- Problem statement
Your answer should repeat exactly the line containing "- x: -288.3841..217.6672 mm" and all lines after it through the end of the material below, with no other text.

- Exercise material
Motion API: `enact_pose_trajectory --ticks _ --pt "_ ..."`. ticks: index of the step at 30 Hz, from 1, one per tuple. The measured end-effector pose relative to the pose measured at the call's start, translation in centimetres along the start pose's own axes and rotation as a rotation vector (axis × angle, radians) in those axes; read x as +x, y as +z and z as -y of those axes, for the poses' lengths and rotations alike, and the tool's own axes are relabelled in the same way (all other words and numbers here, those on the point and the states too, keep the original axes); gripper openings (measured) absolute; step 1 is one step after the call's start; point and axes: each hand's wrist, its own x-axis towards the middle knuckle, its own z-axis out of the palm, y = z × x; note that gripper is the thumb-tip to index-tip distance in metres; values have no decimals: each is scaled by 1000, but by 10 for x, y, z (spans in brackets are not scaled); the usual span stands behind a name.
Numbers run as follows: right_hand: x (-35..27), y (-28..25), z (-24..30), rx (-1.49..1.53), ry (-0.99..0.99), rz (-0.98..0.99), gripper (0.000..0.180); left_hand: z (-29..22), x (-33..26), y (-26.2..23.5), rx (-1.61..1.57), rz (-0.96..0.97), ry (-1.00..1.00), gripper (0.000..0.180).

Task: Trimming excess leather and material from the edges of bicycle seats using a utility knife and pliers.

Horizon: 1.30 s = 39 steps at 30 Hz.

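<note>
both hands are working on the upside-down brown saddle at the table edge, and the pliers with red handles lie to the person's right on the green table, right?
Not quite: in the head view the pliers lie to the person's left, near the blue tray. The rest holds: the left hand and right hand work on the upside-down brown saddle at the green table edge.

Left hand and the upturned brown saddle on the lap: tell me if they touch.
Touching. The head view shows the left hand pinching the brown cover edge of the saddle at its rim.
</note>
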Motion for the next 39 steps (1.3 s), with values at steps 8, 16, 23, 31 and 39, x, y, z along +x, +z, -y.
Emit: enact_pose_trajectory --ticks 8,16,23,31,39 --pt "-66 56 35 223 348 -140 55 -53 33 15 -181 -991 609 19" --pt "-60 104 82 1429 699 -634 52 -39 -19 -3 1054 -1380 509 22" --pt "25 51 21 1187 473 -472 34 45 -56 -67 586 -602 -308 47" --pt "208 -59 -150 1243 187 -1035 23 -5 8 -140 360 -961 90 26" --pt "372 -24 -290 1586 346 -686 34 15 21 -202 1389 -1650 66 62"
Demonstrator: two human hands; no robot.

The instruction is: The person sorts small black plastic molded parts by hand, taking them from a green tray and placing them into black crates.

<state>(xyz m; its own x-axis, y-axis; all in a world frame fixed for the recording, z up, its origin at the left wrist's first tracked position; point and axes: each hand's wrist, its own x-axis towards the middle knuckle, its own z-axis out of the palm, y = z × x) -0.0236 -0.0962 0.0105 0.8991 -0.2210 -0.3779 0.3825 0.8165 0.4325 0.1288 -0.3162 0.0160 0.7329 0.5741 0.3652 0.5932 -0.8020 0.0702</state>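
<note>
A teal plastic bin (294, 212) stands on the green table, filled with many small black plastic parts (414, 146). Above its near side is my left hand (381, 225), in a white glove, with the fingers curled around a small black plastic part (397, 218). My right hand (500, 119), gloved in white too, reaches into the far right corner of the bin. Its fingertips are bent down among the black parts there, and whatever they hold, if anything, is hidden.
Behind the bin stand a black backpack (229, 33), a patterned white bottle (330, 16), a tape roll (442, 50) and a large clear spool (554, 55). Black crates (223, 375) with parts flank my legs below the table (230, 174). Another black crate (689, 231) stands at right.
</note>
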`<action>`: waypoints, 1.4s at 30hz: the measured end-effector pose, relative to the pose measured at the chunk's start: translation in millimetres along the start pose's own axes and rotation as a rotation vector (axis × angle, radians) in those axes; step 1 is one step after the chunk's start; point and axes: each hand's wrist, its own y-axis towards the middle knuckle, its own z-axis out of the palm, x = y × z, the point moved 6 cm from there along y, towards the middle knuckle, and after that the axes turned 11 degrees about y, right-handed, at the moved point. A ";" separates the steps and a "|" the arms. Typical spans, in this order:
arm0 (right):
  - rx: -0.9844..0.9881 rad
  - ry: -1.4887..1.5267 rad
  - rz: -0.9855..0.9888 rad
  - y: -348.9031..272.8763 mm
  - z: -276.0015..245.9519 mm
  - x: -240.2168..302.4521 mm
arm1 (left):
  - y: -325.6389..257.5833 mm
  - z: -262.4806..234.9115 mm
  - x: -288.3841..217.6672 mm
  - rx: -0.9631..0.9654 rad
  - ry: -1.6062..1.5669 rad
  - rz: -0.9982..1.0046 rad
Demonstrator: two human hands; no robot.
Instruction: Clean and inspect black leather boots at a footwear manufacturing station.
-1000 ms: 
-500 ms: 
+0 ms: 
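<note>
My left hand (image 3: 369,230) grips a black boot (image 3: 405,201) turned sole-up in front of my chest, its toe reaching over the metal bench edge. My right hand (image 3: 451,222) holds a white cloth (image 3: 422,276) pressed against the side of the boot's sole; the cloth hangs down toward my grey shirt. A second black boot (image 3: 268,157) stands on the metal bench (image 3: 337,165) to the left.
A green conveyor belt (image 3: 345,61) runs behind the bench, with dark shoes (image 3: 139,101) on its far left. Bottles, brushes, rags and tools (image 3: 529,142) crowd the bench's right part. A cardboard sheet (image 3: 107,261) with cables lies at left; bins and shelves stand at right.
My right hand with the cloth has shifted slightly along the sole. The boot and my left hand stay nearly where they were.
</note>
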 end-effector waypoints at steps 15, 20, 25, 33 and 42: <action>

- Written solution
  - x: -288.3841..217.6672 mm
  - rx: -0.9631..0.9654 rad
  - ry: -1.6062..1.5669 rad
  - rz: -0.9982..1.0046 rad
Demonstrator: two human hands; no robot.
Instruction: Clean and inspect black leather boots at a footwear manufacturing station.
-1000 ms: 
-500 ms: 
+0 ms: 
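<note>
My left hand (image 3: 369,230) grips a black boot (image 3: 405,201) turned sole-up in front of my chest, its toe reaching over the metal bench edge. My right hand (image 3: 451,222) holds a white cloth (image 3: 422,276) pressed against the side of the boot's sole; the cloth hangs down toward my grey shirt. A second black boot (image 3: 268,157) stands on the metal bench (image 3: 337,165) to the left.
A green conveyor belt (image 3: 345,61) runs behind the bench, with dark shoes (image 3: 139,101) on its far left. Bottles, brushes, rags and tools (image 3: 529,142) crowd the bench's right part. A cardboard sheet (image 3: 107,261) with cables lies at left; bins and shelves stand at right.
My right hand with the cloth has shifted slightly along the sole. The boot and my left hand stay nearly where they were.
</note>
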 end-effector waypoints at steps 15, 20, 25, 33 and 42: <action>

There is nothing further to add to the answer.